Identification and reciprocal introgression of a QTL affecting body mass in mice

  • Julian K Christians1Email author,
  • Kellie A Rance1, 2,
  • Sara A Knott1,
  • Pat M Pignatelli1, 3,
  • Fiona Oliver1 and
  • Lutz Bünger1, 4
Genetics Selection Evolution200436:577

Received: 12 January 2004

Accepted: 27 April 2004

Published: 15 September 2004


The aim of this study was to examine the effects of a QTL in different genetic backgrounds. A QTL affecting body mass on chromosome 6 was identified in an F2 cross between two lines of mice that have been divergently selected for this trait. The effect of the QTL on mass increased between 6 and 10 weeks of age and was not sex-specific.

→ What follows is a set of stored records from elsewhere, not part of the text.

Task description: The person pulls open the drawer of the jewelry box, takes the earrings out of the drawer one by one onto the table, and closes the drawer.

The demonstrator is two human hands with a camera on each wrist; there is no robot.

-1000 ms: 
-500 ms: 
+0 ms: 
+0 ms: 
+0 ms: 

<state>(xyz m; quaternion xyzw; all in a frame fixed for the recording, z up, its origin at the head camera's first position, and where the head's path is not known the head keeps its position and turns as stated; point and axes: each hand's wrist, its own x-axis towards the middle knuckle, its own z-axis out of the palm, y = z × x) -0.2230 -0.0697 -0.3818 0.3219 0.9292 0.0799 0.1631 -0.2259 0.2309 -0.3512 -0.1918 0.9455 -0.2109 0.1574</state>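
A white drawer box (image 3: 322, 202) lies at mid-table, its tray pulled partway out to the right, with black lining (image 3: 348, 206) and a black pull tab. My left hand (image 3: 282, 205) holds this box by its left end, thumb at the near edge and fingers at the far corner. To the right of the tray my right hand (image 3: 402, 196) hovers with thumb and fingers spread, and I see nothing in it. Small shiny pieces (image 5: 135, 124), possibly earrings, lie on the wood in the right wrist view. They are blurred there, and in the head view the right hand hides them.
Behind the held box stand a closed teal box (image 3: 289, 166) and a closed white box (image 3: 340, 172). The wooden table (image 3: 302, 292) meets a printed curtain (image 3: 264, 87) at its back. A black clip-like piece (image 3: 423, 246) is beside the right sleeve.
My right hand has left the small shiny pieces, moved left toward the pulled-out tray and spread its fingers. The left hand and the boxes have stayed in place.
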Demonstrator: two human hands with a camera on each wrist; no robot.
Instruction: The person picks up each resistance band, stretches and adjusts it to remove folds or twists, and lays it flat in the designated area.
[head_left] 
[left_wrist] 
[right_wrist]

Body composition analysis showed effects on fat-free dry body mass and fat mass. To examine the effect of this QTL in different genetic backgrounds, the high body mass sixth chromosome was introgressed into the low body mass genetic background and vice versa by repeated marker-assisted backcrossing. After three generations of backcrossing, new F2 populations were established within each of the introgression lines by crossing individuals that were heterozygous across the sixth chromosome. The estimated additive effect of the QTL on 10-week body mass was similar in both genetic backgrounds and in the original F2 population (i.e., ~0.4 phenotypic standard deviations); no evidence of epistatic interaction with the genetic background was found. The 95% confidence interval for the location of the QTL was refined to a region of approximately 7 cM between D6Mit268 and D6Mit123.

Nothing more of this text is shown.